Brief: Below are some records; return each one exactly as written.

Records for this task:
- Opening Delimiter -
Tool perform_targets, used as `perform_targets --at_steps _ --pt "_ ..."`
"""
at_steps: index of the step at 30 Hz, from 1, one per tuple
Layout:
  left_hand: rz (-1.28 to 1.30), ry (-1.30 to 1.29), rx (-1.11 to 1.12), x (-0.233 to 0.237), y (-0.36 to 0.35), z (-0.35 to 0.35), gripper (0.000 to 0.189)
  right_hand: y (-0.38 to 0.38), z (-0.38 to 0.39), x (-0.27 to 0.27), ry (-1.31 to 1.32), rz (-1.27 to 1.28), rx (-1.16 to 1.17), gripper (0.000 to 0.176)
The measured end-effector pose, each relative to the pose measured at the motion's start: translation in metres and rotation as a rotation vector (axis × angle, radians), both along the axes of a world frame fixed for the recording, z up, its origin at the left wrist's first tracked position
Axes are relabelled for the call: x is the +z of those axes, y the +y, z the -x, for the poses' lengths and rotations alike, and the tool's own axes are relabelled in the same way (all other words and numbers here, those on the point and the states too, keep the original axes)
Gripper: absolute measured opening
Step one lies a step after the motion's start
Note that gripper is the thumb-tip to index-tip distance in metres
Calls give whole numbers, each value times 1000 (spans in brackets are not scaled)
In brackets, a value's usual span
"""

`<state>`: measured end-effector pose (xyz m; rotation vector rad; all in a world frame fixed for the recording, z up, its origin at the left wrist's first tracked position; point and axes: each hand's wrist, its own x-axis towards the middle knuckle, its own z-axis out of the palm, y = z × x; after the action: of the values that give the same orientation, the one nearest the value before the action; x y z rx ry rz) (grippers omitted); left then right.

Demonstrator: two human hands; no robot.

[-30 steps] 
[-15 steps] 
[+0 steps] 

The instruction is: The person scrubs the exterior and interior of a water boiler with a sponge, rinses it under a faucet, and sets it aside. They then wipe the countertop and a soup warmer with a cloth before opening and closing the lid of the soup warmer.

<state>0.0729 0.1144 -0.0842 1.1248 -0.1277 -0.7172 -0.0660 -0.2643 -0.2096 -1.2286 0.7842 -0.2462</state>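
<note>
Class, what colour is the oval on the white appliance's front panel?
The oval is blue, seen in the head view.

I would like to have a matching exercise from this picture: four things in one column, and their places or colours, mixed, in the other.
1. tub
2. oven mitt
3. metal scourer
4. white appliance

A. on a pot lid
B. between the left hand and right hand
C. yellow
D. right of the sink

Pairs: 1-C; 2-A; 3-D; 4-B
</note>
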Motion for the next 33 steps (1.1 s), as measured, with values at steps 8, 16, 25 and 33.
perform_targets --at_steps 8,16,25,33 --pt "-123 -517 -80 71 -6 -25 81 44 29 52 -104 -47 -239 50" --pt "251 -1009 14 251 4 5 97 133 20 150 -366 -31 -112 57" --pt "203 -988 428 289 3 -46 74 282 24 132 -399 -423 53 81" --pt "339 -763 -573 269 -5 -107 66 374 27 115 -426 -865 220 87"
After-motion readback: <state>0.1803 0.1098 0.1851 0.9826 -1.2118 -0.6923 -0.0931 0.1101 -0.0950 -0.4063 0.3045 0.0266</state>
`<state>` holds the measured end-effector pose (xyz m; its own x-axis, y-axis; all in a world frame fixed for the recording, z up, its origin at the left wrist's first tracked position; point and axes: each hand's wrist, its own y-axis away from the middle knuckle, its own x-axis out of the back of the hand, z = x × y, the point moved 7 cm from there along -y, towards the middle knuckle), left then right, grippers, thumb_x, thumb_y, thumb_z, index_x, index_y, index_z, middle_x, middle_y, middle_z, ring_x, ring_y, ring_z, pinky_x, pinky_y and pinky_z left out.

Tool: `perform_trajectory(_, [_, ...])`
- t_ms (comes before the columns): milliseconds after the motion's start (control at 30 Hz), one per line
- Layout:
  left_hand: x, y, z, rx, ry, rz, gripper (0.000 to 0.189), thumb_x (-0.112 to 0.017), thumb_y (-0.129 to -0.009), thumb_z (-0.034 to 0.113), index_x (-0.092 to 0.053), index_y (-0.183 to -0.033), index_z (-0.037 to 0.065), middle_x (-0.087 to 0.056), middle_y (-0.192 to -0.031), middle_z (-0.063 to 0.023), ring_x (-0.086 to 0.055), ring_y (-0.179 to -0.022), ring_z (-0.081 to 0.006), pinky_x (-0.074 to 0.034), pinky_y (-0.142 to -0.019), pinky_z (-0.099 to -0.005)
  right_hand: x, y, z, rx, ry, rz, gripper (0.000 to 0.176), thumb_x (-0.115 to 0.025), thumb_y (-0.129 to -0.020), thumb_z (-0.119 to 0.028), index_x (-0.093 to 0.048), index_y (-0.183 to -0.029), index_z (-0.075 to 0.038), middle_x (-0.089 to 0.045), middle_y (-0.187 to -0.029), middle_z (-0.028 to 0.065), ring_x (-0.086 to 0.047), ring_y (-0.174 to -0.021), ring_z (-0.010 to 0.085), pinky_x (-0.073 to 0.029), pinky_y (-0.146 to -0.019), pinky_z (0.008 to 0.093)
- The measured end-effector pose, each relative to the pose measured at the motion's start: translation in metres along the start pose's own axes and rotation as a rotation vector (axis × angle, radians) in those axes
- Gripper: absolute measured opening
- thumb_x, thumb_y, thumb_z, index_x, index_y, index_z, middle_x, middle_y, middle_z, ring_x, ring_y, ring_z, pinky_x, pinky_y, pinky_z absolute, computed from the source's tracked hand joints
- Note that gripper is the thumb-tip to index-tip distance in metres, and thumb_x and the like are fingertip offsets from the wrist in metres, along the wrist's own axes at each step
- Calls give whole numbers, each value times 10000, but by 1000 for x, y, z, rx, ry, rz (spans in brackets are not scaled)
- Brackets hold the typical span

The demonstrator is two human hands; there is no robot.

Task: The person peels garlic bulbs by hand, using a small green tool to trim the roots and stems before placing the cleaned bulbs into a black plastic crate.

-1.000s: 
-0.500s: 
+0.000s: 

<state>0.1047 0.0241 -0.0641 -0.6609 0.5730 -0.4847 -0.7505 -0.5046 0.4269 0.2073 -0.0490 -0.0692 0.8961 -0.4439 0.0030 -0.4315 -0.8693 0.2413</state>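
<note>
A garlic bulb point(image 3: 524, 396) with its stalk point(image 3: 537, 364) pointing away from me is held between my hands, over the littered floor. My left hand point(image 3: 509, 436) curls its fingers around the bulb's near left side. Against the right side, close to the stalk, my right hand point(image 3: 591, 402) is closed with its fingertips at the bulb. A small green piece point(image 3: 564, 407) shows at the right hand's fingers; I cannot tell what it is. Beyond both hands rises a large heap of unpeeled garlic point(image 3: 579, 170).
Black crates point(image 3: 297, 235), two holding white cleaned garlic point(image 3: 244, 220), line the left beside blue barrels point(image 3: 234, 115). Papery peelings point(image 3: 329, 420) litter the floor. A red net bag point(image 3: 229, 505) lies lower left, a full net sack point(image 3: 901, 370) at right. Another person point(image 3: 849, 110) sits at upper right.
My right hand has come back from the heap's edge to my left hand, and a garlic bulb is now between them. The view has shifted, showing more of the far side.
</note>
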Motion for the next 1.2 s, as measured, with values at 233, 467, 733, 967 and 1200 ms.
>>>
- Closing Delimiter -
Your solution:
Tool perform_targets, used as `perform_targets --at_steps _ --pt "_ ..."`
"""
at_steps: index of the step at 30 Hz, from 1, one per tuple
Layout:
  left_hand: rz (-1.28 to 1.30), ry (-1.30 to 1.29), rx (-1.11 to 1.12), x (-0.233 to 0.237), y (-0.36 to 0.35), z (-0.35 to 0.35), gripper (0.000 to 0.189)
  right_hand: y (-0.38 to 0.38), z (-0.38 to 0.39), x (-0.27 to 0.27), ry (-1.31 to 1.32), rz (-1.27 to 1.28), rx (-1.16 to 1.17), gripper (0.000 to 0.176)
The measured end-effector pose, each relative to the pose measured at the motion's start: translation in metres and rotation as a rotation vector (axis × angle, radians), both along the axes of a world frame fixed for the recording, z up, its origin at the left wrist's first tracked position
Axes are relabelled for the call: x is the +z of those axes, y the +y, z the -x, for the poses' lengths and rotations alike, and the tool's own axes are relabelled in the same way (all other words and numbers here, those on the point and the states too, keep the original axes)
Gripper: absolute measured opening
Step one lies a step after the motion's start
Note that gripper is the thumb-tip to index-tip distance in metres
Calls give whole numbers, each value times 1000 (spans in brackets are not scaled)
In brackets, a value's usual span
"""

`<state>`: measured end-effector pose (xyz m; rotation vector rad; all in a world frame fixed for the recording, z up, its origin at the left wrist's first tracked position; point and axes: each hand's wrist, its own x-axis towards the middle knuckle, its own z-axis out of the palm, y = z × x; after the action: of the values that give the same orientation, the one nearest the value before the action; x y z rx ry rz) (grippers omitted); left then right.

Demonstrator: two human hands; no robot.

[-30 steps] 
[-15 steps] 
[+0 steps] 

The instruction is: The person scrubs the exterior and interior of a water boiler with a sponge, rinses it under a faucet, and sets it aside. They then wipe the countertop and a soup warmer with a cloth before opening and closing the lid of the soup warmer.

<state>0.0729 0.1144 -0.0842 1.1248 -0.1277 -0.7172 -0.0660 -0.2643 -0.2096 -1.2286 0.7842 -0.2462</state>
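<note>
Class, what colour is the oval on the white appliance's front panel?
The oval is blue, seen in the head view.

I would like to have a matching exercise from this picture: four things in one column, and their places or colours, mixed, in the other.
1. tub
2. oven mitt
3. metal scourer
4. white appliance

A. on a pot lid
B. between the left hand and right hand
C. yellow
D. right of the sink

Pairs: 1-C; 2-A; 3-D; 4-B
</note>
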Motion for the next 33 steps (1.1 s), as measured, with values at steps 8, 16, 25 and 33.
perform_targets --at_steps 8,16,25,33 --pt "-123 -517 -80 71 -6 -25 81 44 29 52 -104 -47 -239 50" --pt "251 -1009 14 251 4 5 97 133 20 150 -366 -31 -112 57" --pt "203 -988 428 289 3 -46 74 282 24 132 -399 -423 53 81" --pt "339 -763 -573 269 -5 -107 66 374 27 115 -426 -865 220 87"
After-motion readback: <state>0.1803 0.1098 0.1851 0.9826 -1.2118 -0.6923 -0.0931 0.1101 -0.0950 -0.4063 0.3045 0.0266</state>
`<state>` holds the measured end-effector pose (xyz m; its own x-axis, y-axis; all in a world frame fixed for the recording, z up, its origin at the left wrist's first tracked position; point and axes: each hand's wrist, its own y-axis away from the middle knuckle, its own x-axis out of the back of the hand, z = x × y, the point moved 7 cm from there along -y, towards the middle knuckle), left then right, grippers, thumb_x, thumb_y, thumb_z, index_x, index_y, index_z, middle_x, middle_y, middle_z, ring_x, ring_y, ring_z, pinky_x, pinky_y and pinky_z left out.

Tool: `perform_trajectory(_, [_, ...])`
- t_ms (comes before the columns): milliseconds after the motion's start (control at 30 Hz), one per line
- Layout:
  left_hand: x, y, z, rx, ry, rz, gripper (0.000 to 0.189), thumb_x (-0.112 to 0.017), thumb_y (-0.129 to -0.009), thumb_z (-0.034 to 0.113), index_x (-0.092 to 0.053), index_y (-0.183 to -0.033), index_z (-0.037 to 0.065), middle_x (-0.087 to 0.056), middle_y (-0.192 to -0.031), middle_z (-0.063 to 0.023), ring_x (-0.086 to 0.055), ring_y (-0.179 to -0.022), ring_z (-0.081 to 0.006), pinky_x (-0.074 to 0.034), pinky_y (-0.142 to -0.019), pinky_z (-0.099 to -0.005)
  right_hand: x, y, z, rx, ry, rz, gripper (0.000 to 0.176), thumb_x (-0.115 to 0.025), thumb_y (-0.129 to -0.020), thumb_z (-0.119 to 0.028), index_x (-0.093 to 0.048), index_y (-0.183 to -0.029), index_z (-0.075 to 0.038), middle_x (-0.089 to 0.045), middle_y (-0.187 to -0.029), middle_z (-0.028 to 0.065), ring_x (-0.086 to 0.047), ring_y (-0.174 to -0.021), ring_z (-0.010 to 0.085), pinky_x (-0.073 to 0.029), pinky_y (-0.146 to -0.019), pinky_z (0.008 to 0.093)
- The measured end-effector pose, each relative to the pose measured at the motion's start: translation in metres along the start pose's own axes and rotation as a rotation vector (axis × angle, radians) in those axes
- Gripper: absolute measured opening
- thumb_x, thumb_y, thumb_z, index_x, index_y, index_z, middle_x, middle_y, middle_z, ring_x, ring_y, ring_z, pinky_x, pinky_y, pinky_z absolute, computed from the source's tracked hand joints
- Note that gripper is the thumb-tip to index-tip distance in metres, and thumb_x and the like are fingertip offsets from the wrist in metres, along the wrist's own axes at each step
- Calls give whole numbers, each value times 10000, but by 1000 for x, y, z, rx, ry, rz (spans in brackets are not scaled)
- Brackets hold the typical span

The demonstrator is two human hands; there is no robot.

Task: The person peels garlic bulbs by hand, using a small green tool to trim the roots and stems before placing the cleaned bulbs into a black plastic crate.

-1.000s: 
-0.500s: 
+0.000s: 

<state>0.1047 0.0241 -0.0641 -0.6609 0.5730 -0.4847 -0.7505 -0.5046 0.4269 0.2073 -0.0490 -0.0692 0.8961 -0.4439 0.0030 -0.4315 -0.8693 0.2413</state>
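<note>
A garlic bulb point(image 3: 524, 396) with its stalk point(image 3: 537, 364) pointing away from me is held between my hands, over the littered floor. My left hand point(image 3: 509, 436) curls its fingers around the bulb's near left side. Against the right side, close to the stalk, my right hand point(image 3: 591, 402) is closed with its fingertips at the bulb. A small green piece point(image 3: 564, 407) shows at the right hand's fingers; I cannot tell what it is. Beyond both hands rises a large heap of unpeeled garlic point(image 3: 579, 170).
Black crates point(image 3: 297, 235), two holding white cleaned garlic point(image 3: 244, 220), line the left beside blue barrels point(image 3: 234, 115). Papery peelings point(image 3: 329, 420) litter the floor. A red net bag point(image 3: 229, 505) lies lower left, a full net sack point(image 3: 901, 370) at right. Another person point(image 3: 849, 110) sits at upper right.
My right hand has come back from the heap's edge to my left hand, and a garlic bulb is now between them. The view has shifted, showing more of the far side.
</note>
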Motion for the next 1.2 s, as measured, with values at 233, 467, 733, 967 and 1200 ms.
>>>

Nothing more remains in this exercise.